Task item: Stopping right after the line with "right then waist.", please reproduce the material below exactly from its first line.

########

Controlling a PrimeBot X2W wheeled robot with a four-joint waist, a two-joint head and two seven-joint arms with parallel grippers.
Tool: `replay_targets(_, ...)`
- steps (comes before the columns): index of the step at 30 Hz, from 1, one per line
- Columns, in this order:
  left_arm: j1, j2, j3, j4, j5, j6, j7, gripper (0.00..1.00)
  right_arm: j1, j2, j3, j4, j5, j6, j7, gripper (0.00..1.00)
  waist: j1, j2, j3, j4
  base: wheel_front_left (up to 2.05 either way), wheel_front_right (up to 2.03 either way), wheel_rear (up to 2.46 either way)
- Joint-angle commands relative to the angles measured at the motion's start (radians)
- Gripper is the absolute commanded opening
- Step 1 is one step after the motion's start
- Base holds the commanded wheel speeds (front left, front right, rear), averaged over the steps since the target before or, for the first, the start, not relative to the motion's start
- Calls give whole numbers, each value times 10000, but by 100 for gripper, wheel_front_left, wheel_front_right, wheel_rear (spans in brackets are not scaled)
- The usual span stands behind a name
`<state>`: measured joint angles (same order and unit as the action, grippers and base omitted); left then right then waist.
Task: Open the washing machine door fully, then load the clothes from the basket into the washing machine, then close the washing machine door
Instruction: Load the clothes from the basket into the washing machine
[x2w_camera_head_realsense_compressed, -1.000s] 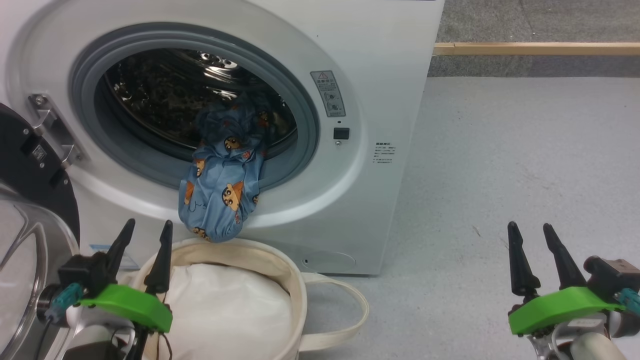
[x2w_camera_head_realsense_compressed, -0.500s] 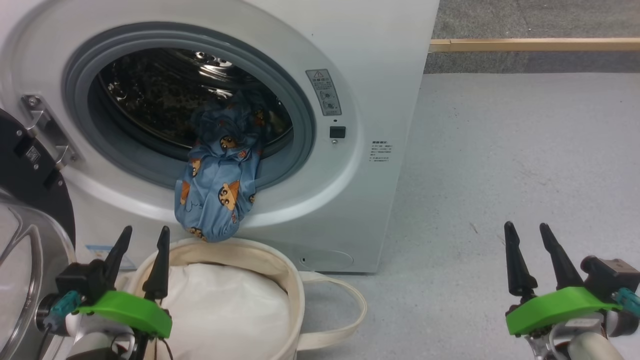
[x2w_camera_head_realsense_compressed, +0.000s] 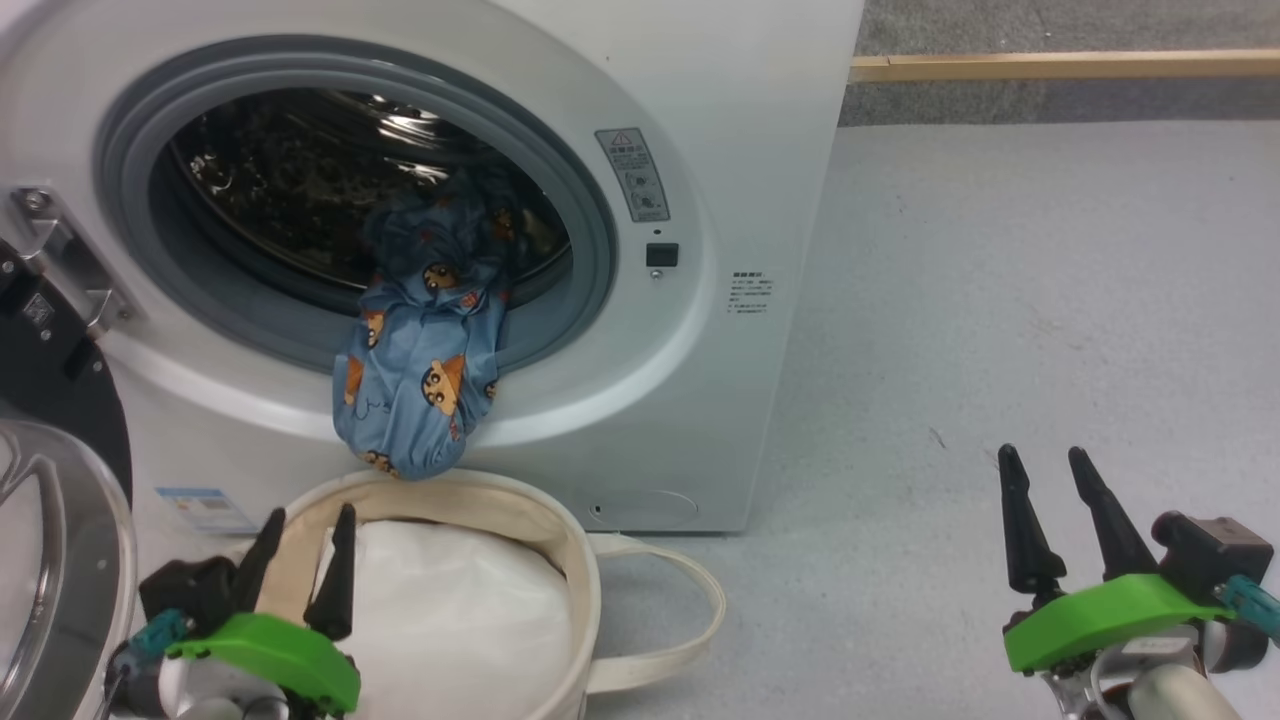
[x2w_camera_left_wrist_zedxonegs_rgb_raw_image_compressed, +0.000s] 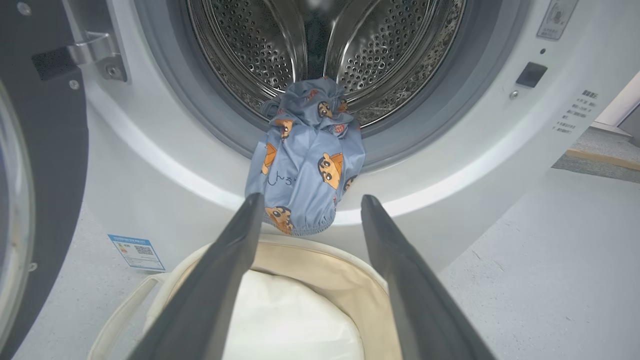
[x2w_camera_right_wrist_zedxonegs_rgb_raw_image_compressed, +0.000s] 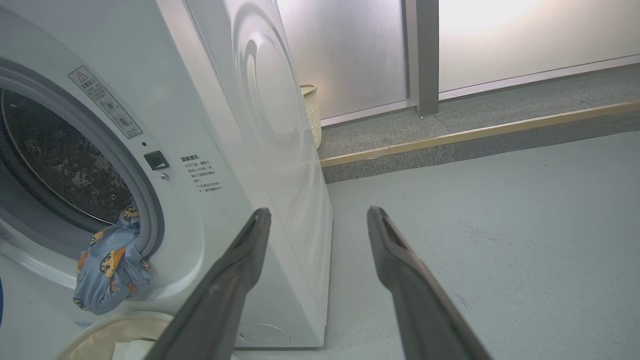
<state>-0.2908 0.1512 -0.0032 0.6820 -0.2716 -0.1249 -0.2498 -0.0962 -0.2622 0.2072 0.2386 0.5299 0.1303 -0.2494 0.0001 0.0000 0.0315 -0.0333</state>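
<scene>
My head has turned a bit since a moment ago, so the whole picture slid to the left. The washing machine door (x2w_camera_head_realsense_compressed: 50, 400) is at my far left, swung wide open. My left gripper (x2w_camera_head_realsense_compressed: 310, 515) has dropped lower and now sits by the left side of the basket (x2w_camera_head_realsense_compressed: 560, 530). Its 2 fingers point up and are spread a little, holding nothing. The basket stands on the floor (x2w_camera_head_realsense_compressed: 1000, 300) just in front of the washing machine (x2w_camera_head_realsense_compressed: 740, 150), with a white pad (x2w_camera_head_realsense_compressed: 450, 610) inside it. The clothes (x2w_camera_head_realsense_compressed: 420, 370) have not moved. The blue bundle hangs half out of the round hole, over the grey ring, and its end is just above the basket's back rim. My right gripper (x2w_camera_head_realsense_compressed: 1041, 455) stays well off to the right, over the grey floor. Its 2 fingers are up and apart, holding nothing.
</scene>
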Motion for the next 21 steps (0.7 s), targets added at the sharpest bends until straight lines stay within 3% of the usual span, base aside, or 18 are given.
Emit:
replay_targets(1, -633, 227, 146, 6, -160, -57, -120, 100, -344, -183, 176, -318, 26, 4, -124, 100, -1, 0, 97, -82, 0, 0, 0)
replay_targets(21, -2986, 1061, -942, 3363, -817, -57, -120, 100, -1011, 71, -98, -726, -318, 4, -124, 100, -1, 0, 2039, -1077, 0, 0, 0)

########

Output:
Controlling a PrimeBot X2W wheeled robot with a four-joint waist, a two-joint head and two seven-joint arms with parallel grippers.
Tool: `replay_targets(_, ...)`
- steps (comes before the columns): index of the step at 30 Hz, from 1, one per line
- Columns, in this order:
  left_arm: j1, j2, j3, j4, j5, j6, j7, gripper (0.00..1.00)
  right_arm: j1, j2, j3, j4, j5, j6, j7, gripper (0.00..1.00)
  waist: j1, j2, j3, j4
  base: wheel_front_left (up to 2.05 either way), wheel_front_right (up to 2.03 either way), wheel_rear (up to 2.46 either way)
- Joint-angle commands relative to the angles measured at the motion's start (radians)
- Gripper is the absolute commanded opening
- Step 1 is one step after the motion's start
- Base holds the commanded wheel speeds (front left, front right, rear), averaged over the steps since the target before or, for the first, the start, not relative to the motion's start
- Calls give whole numbers, each value times 10000, but by 100 for gripper, wheel_front_left, wheel_front_right, wheel_rear (spans in brackets are not scaled)
- The usual span stands behind a name
`<state>`: measured joint angles (same order and unit as the action, grippers and base omitted); left then right then waist.

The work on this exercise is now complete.